** PROBLEM STATEMENT **
Would you please write out only the lines running from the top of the listing through the one holding "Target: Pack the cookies", exactly, with both ends kept and pictures left out?

** SOURCE MATERIAL **
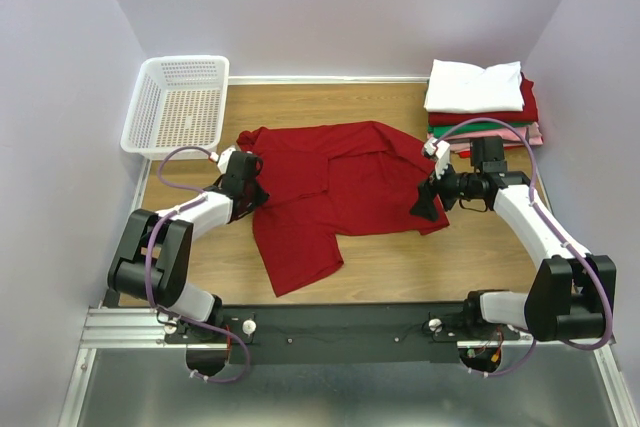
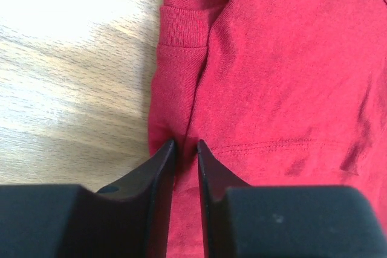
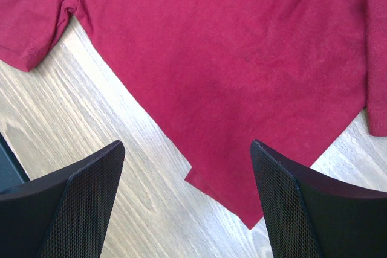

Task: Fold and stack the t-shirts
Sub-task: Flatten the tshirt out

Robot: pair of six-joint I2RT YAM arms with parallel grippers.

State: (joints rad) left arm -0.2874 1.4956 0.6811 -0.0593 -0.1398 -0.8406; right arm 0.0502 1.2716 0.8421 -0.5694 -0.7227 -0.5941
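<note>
Two hands — left hand [image 2: 185, 146] pinching red t-shirt [image 1: 340, 187], right hand [image 3: 187, 167] wide open, wooden table [image 1: 400, 257]

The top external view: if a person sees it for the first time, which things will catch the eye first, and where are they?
The large dark red t-shirt dominates, spread crumpled across the middle of the wooden table. At its left edge the left gripper pinches a fold of the cloth, while the right gripper hangs open over its right corner. A stack of folded shirts, white on top, sits at the far right, and a white basket at the far left.
</note>
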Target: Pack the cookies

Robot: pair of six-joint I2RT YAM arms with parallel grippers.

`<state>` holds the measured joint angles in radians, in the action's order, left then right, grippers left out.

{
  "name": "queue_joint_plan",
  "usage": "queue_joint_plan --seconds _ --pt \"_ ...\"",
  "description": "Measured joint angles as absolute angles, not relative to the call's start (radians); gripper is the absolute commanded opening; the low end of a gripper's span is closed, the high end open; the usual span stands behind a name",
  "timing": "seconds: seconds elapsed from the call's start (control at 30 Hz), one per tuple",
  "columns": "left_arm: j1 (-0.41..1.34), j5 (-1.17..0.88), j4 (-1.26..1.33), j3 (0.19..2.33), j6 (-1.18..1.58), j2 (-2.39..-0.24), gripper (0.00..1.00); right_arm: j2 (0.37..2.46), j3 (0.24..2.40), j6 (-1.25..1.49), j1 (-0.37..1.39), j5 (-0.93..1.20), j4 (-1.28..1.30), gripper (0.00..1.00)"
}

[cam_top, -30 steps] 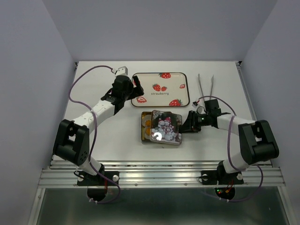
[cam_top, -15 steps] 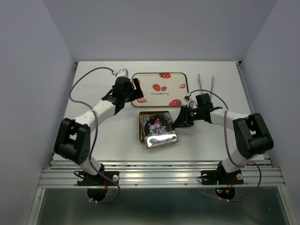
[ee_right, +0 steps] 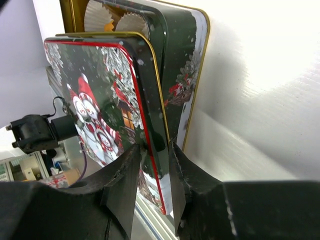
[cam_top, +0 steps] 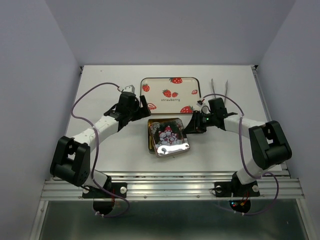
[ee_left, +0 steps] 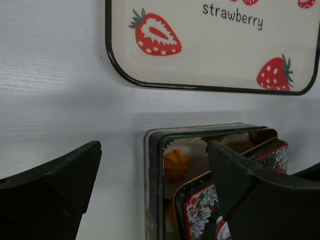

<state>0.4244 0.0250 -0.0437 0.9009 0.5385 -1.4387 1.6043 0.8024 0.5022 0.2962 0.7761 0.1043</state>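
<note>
The square dark tin [cam_top: 150, 142] sits mid-table. Its snowman lid [cam_top: 169, 137] lies askew over it, leaving a strip along the left side uncovered. My right gripper [cam_top: 192, 125] is shut on the lid's right edge; in the right wrist view both fingers [ee_right: 122, 182] pinch the lid [ee_right: 95, 100] above the tin's wall [ee_right: 177, 60]. My left gripper [cam_top: 144, 107] hangs open just behind the tin's far left corner. Between its jaws, one of the cookies [ee_left: 176, 163] shows as an orange-yellow round in a white pleated cup inside the tin [ee_left: 152, 180]. The other cookies are hidden under the lid [ee_left: 202, 210].
A strawberry-printed tray [cam_top: 170, 86] lies behind the tin, and its near edge [ee_left: 200, 87] fills the top of the left wrist view. Metal tongs [cam_top: 219, 90] lie to the right of the tray. The table's front rail runs along the arm bases.
My right gripper has carried the lid leftward from beside the tin to over it. My left gripper has drawn back from the tray toward the tin's far left corner.
</note>
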Motion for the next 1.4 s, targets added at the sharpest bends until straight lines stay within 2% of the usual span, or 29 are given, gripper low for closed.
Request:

** OUTPUT FOR THIS EXERCISE **
Task: Fold and stack the t-shirts
Sub-task: Flatten the tshirt out

Robot: pair of six-joint I2RT YAM arms with parallel grippers.

State: (joints rad) left arm -0.2874 1.4956 0.6811 -0.0593 -0.1398 -0.8406; right arm 0.0502 1.2716 0.8421 -0.5694 -0.7227 -0.5941
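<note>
Two hands — left hand [image 2: 185, 146] pinching red t-shirt [image 1: 340, 187], right hand [image 3: 187, 167] wide open, wooden table [image 1: 400, 257]

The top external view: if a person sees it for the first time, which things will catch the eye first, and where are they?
The large dark red t-shirt dominates, spread crumpled across the middle of the wooden table. At its left edge the left gripper pinches a fold of the cloth, while the right gripper hangs open over its right corner. A stack of folded shirts, white on top, sits at the far right, and a white basket at the far left.
</note>
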Target: Pack the cookies

Nothing else is required to finish the exercise.